ツイッターでの反応は素早く、様々だった。ユーザーのAlexは、メキシコでの映画製作の現状を、ラテンポップ歌手のフアン・ガブリエルと関連付けて、次のように指摘した。

(3月3日夜の最後のコメントより)キュアロンのオスカーは、メキシコ映画産業に対するものではありません。メキシコの映画製作者は、フアン・ガブリエルと一緒に映画を作り続けているのですから。

Agustin Basaveによれば、賞はメキシコのものではないが、メキシコ人のものではある、という。

ヤギとキュアロンのオスカー像はメキシコのもので無いのは分かるが、正直、そんなことはどうだっていい。そのかけらは、メキシコ人皆のものだ。ビバ・メキシコ!

ネットワーク住人のWeed Brownieは、アカデミー賞の結果について次のように疑問を投げかけた。

まったく、いったい何なんだろう?ゼロ・グラビティの人たちがノミネートを買ったか何かしたの?彼らが全部もらっちゃってる。

アカデミー賞でのメキシコ人の偉業を祝福しなかった人達に対して、ユーザーのAressiaは次のように述べた。

オスカーの余韻の中、なぜ人々が、ルベツキやキュアロンの偉業をできるだけ評価しないよう主張するんだろう?この複雑さの理由を問うのは、意味がある。

後に、このユーザーは、次のように付け加えた。

私がそう述べる理由は、キュアロンがメキシコには住んでいないとか、賞は「八百長」だったとか、そういう否定的なコメントを数多く読んだからだ。(#Envidia)(#ねたみ関連)

「ヤギ」ルベツキへの批判に対しユーザーblurred9は、ゼロ・グラビティはルベツキが初めて撮影した映画ではなく、彼の輝かしい経歴には他にも作品がいくつかあることを、ネットワーク住人に思い出させた。

ルベツキを批判したくなったら、「大いなる遺産」の噴水での光輝くシーンを思い出して黙れ。

ジャーナリストであるLeon Krauzeは、アルフォンソ・キュアロンについて次のように述べた。

世界的メキシコ人。あらゆる意味で。

また、 エンリケ・ペーニャ・ニエト大統領は、受賞した映画製作者らを次のように祝福した。

オスカーを受賞したメキシコ人監督の方々、おめでとうございます。彼らは、メキシコ映画製作者の傑出した世代において、その一端を担っている人達です。
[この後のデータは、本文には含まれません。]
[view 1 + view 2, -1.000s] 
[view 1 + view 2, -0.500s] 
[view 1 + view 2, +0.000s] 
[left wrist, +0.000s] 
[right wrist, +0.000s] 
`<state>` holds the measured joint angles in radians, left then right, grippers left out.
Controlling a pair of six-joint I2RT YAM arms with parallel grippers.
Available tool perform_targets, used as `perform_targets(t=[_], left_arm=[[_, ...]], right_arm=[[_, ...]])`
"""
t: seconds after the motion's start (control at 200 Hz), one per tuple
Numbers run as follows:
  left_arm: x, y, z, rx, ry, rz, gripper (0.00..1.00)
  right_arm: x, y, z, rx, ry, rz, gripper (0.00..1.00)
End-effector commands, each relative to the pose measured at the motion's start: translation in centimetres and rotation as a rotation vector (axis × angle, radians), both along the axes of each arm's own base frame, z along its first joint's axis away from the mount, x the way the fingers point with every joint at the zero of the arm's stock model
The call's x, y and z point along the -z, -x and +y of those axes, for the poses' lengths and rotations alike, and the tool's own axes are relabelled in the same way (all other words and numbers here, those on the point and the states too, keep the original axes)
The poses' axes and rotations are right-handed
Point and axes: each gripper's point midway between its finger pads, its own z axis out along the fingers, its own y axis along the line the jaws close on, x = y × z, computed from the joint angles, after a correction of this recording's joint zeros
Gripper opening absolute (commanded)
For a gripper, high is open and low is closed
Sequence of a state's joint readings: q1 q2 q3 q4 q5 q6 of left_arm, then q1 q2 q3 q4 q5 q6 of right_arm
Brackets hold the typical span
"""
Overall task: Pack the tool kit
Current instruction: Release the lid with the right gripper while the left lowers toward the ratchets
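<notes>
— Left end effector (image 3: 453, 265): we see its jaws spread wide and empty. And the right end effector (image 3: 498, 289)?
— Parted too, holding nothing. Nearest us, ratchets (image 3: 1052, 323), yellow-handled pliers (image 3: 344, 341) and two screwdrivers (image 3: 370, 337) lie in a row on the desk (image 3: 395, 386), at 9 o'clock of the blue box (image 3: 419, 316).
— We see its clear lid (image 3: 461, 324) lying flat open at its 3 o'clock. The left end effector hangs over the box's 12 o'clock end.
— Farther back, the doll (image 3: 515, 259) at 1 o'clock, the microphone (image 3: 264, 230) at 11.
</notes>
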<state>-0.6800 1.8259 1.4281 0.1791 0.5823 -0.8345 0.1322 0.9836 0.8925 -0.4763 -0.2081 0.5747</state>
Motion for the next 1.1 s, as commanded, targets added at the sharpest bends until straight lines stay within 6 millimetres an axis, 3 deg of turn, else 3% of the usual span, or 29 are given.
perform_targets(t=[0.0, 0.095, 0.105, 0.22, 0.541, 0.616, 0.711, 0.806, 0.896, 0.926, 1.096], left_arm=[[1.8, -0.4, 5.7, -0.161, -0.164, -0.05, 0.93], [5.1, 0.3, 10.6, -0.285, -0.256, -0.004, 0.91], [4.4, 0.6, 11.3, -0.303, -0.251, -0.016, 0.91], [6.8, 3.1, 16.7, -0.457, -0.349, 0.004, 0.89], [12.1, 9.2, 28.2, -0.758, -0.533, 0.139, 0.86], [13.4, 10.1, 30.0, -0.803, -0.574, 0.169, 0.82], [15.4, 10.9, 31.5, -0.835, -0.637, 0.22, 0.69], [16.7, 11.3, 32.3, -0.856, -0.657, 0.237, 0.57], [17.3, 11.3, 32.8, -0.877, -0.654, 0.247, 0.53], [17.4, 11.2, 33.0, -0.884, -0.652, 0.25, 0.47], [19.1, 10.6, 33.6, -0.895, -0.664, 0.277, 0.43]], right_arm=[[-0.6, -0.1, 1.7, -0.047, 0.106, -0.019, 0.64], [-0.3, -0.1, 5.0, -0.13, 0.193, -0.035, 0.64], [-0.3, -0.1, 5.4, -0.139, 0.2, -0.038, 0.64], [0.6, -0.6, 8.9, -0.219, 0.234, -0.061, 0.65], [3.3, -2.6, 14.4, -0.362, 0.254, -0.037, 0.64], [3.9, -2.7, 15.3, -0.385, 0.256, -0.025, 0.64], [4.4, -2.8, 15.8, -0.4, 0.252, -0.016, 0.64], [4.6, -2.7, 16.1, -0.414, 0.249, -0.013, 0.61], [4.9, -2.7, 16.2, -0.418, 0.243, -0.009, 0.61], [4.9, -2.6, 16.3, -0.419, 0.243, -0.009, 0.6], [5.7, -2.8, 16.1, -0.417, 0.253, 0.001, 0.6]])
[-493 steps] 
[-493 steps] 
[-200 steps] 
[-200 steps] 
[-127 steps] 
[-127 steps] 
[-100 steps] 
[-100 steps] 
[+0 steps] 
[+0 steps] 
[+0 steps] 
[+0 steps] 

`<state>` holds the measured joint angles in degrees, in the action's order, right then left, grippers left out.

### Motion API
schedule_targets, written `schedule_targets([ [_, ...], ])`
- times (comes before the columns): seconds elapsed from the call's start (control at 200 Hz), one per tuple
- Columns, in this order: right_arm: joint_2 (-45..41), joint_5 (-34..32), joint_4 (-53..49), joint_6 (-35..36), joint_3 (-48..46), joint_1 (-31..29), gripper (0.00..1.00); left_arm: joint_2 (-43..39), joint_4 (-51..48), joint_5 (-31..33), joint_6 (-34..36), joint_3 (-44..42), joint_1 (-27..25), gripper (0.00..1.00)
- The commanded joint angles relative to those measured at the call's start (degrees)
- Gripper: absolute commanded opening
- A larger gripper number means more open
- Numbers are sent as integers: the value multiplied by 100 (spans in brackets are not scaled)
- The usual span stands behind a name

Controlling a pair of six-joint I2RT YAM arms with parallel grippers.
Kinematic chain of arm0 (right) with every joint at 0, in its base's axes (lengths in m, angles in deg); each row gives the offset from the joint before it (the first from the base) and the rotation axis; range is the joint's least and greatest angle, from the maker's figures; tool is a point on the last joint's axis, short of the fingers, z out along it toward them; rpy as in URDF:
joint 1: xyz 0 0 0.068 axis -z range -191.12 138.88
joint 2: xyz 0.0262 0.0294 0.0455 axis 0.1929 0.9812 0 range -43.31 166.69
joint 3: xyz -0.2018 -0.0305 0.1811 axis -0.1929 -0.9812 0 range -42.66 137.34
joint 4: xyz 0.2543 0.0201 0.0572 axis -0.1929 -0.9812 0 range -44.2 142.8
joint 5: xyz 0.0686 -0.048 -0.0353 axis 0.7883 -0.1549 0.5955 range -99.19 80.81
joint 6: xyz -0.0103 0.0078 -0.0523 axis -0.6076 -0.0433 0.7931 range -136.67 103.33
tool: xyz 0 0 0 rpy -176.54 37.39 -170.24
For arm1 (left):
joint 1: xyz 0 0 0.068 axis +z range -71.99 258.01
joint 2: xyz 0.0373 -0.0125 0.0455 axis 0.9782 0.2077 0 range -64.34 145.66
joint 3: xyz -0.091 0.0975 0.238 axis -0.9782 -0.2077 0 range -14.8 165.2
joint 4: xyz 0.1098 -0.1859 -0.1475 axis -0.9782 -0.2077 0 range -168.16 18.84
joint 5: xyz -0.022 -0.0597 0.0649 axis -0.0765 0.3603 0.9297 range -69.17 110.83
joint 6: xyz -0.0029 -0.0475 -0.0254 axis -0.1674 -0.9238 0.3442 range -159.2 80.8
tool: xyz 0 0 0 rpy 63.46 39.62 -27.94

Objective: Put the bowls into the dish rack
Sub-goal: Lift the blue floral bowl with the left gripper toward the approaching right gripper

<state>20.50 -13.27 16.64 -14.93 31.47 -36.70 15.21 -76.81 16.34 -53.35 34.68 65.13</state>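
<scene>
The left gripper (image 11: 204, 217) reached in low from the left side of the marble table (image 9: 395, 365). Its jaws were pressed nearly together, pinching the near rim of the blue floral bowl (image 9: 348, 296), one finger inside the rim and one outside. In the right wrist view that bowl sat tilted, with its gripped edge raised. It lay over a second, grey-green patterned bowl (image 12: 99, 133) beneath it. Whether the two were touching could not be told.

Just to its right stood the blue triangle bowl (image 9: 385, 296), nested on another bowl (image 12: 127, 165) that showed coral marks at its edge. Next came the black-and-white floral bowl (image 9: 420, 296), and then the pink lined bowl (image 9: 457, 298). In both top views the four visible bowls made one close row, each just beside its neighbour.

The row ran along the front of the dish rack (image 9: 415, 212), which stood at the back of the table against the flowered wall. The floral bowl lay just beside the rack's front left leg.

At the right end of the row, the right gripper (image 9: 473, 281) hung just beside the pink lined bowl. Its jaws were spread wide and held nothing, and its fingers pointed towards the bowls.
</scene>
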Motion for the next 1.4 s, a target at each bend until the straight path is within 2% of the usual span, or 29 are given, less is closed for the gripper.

キュアロンとルベツキが共に製作したメキシコ映画は、「天国の口、終わりの楽園。」「最も危険な愛し方」である。国際映画では、キュアロンは監督を務めた「ハリー・ポッターとアズカバンの囚人」で知られ、一方、ルベツキはこれまでにもすでに「ツリー・オブ・ライフ」を含むいくつかの作品で、オスカーにノミネートされている。